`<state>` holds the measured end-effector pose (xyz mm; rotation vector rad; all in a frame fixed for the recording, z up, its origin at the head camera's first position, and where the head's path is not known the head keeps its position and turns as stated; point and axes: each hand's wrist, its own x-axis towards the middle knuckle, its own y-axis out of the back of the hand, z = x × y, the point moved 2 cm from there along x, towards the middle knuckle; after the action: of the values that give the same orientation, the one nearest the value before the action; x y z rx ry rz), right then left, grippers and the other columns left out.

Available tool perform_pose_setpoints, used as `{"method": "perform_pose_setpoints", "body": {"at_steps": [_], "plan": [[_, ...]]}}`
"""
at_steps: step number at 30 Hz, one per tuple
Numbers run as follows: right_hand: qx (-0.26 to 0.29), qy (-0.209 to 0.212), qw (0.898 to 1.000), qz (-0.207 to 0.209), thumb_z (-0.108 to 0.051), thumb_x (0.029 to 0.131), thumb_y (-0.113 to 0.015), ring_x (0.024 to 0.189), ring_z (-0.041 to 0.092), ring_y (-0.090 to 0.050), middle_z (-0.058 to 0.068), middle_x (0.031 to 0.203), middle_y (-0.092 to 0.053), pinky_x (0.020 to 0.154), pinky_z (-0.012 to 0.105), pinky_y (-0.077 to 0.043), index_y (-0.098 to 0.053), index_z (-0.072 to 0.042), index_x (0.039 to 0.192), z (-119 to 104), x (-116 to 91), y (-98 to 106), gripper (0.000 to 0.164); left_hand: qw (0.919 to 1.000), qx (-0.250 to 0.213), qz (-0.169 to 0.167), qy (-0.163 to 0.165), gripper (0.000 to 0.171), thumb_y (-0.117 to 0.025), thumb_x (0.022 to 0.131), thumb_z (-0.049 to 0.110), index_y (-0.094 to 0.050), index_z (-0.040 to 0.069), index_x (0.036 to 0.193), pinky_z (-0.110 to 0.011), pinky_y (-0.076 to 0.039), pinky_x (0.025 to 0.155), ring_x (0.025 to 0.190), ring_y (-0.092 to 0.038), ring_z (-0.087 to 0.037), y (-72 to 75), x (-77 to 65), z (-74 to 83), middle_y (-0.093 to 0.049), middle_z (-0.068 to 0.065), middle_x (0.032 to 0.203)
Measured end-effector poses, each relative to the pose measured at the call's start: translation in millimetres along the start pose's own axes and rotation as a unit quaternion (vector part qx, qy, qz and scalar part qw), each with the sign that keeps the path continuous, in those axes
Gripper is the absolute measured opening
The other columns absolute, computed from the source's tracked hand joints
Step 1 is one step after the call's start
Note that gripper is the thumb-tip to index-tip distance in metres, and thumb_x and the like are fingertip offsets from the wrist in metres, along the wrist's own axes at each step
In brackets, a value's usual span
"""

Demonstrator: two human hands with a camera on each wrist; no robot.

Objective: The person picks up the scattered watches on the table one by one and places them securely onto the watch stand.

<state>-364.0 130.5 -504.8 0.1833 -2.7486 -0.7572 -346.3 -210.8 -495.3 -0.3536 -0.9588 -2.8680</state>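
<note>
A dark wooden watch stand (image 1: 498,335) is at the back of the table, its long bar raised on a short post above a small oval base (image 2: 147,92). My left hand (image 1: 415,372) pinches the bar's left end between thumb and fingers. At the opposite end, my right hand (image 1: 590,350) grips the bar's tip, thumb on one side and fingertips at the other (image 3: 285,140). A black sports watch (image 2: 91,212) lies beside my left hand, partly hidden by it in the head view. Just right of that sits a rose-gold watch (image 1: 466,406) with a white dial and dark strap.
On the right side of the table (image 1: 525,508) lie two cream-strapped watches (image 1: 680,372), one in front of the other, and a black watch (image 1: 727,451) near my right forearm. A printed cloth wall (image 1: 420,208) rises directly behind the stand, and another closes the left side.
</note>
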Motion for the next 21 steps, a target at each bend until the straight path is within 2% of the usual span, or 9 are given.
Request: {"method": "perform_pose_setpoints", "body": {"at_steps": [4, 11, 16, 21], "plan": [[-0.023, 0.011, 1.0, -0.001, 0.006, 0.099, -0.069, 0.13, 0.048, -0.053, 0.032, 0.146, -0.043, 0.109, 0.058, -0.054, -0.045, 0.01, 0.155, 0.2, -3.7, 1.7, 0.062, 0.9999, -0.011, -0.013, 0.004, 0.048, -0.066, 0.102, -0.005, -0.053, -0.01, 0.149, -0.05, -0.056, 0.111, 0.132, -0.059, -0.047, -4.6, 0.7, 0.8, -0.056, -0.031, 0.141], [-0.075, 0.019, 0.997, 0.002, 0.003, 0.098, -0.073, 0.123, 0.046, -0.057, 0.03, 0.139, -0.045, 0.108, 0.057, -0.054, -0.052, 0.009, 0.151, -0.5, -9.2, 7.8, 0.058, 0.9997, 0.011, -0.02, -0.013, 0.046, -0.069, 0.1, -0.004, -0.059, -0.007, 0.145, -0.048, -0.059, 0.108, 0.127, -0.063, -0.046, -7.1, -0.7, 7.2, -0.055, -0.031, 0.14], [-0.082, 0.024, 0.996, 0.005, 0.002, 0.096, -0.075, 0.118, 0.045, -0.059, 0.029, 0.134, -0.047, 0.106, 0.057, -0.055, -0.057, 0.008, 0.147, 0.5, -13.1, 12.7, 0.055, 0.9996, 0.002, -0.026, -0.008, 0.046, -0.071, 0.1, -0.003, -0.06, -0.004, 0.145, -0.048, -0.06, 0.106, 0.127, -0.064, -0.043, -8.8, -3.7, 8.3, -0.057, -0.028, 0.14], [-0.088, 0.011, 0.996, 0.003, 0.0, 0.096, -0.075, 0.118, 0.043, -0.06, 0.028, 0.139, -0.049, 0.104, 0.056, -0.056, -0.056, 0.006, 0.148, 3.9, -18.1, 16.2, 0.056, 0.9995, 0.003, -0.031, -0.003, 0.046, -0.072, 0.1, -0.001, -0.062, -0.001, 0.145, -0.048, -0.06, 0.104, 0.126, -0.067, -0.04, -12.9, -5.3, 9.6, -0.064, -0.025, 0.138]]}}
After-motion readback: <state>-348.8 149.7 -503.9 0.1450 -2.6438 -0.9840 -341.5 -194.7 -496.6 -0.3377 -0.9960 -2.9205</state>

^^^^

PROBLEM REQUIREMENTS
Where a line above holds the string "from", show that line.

SOLUTION FOR THIS PROBLEM
`<state>` holds the measured end-effector pose (xyz mm; rotation vector rad; all in a frame fixed for the recording, z up, its origin at the head camera's first position, and where the head's path is not known the head keeps its position and turns as stated; point and axes: each hand's wrist, its own x-axis towards the middle knuckle, its own y-axis out of the back of the hand, z = x × y, the point moved 2 cm from there along x, towards the middle knuckle; after the action: of the values that give the same orientation, the one nearest the value before the action; x y z rx ry rz), right then left, grippers and the other columns left out.
The other columns absolute, computed from the source's tracked hand joints
Note that gripper is the thumb-tip to index-tip distance in metres, and thumb_x and the like are fingertip offsets from the wrist in metres, along the wrist's own axes at each step

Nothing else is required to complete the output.